Heat illness in athletes is potentially preventable. Key components of a successful strategy include age-appropriate periods of acclimatization; emphasis on proper hydration before, during, and after organized sports activities; and awareness of ambient temperatures with limitation of activities when heat poses a significant risk (table 2). (See "Heat illness (other than heat stroke) in children", section on 'Prevention of heat illness'.)
Temperature homeostasis — Body temperature is maintained within a narrow range by balancing heat load with heat dissipation. The body's heat load results from both metabolic processes and absorption of heat from the environment . As core temperature rises, the preoptic nucleus of the anterior hypothalamus stimulates efferent fibers of the autonomic nervous system to produce sweating and cutaneous vasodilation to allow for reduction of body heat.

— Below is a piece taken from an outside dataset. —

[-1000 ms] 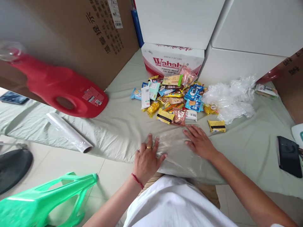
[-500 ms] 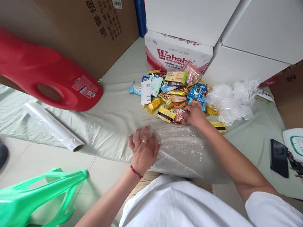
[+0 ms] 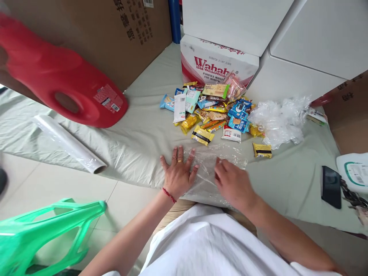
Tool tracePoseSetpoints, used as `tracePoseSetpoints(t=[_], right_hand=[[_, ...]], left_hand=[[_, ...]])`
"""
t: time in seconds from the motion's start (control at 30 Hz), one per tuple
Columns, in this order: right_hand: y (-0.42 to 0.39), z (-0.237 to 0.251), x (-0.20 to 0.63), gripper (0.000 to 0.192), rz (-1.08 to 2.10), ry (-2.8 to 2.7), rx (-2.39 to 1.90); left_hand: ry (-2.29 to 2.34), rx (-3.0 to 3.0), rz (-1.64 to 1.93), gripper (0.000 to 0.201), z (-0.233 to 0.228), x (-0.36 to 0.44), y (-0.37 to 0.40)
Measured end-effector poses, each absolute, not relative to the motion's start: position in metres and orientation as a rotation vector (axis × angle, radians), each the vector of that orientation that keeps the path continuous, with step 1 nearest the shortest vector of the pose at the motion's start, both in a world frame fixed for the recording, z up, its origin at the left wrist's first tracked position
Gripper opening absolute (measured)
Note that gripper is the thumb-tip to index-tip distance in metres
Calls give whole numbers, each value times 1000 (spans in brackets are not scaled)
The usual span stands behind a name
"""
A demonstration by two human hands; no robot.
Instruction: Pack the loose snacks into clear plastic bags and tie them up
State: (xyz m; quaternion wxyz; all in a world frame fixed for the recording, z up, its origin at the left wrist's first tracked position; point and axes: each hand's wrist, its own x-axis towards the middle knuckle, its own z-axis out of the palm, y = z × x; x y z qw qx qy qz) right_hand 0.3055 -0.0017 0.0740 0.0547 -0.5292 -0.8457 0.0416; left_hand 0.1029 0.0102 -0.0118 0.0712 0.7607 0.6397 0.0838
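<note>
Clear plastic film (image 3: 205, 163), one piece, lies at the centre of the frame on a pale green cloth (image 3: 146, 124). Around it, largest first: one brown cardboard box (image 3: 100, 38), upper left; one green plastic stool (image 3: 28, 232), lower left; one red jug (image 3: 87, 84), on its side at left; one Wahaha water carton (image 3: 220, 61), top centre; one cluster of crumpled clear plastic (image 3: 278, 120), right of centre; one white roll (image 3: 69, 143), left; one black phone (image 3: 331, 188), far right. A heap of wrapped snacks (image 3: 217, 116) sits above the film, too overlapped to count; one yellow packet with a black band (image 3: 262, 150) lies apart to its right.

The film's near edge comes close to the cloth's front edge. Bare cloth opens left of the heap and right of the right hand.

The left hand (image 3: 179, 170) lies palm down at the film's left side, fingers spread wide, gripping nothing. The right hand (image 3: 234, 182), blurred, curls its fingers over the film; whether they pinch anything cannot be told.
</note>
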Motion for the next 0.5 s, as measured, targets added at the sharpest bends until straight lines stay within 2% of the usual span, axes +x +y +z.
tracePoseSetpoints(t=[0.07,0.17,0.33,0.5], right_hand=[[1,55,289,11,336,-2616,-1576],[7,45,292,19,597,-2484,-1409],[9,54,327,49,510,-2527,-1532],[12,53,334,48,511,-2715,-1631]], left_hand=[[1936,2282,238,57,-12,103,10],[1948,2267,227,55,-13,104,10],[1970,2250,216,55,-12,106,10],[1984,2246,207,55,-12,109,11]])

Evaporation is the principal mechanism of heat loss in a hot environment, but this becomes ineffective above a relative humidity of 75 percent . The other major methods of heat dissipation; radiation (emission of infrared electromagnetic energy), conduction (direct transfer of heat to an adjacent, cooler object), and convection (direct transfer of heat to convective air currents); cannot efficiently transfer heat when environmental temperature exceeds skin temperature (typically 35°C or 95°F).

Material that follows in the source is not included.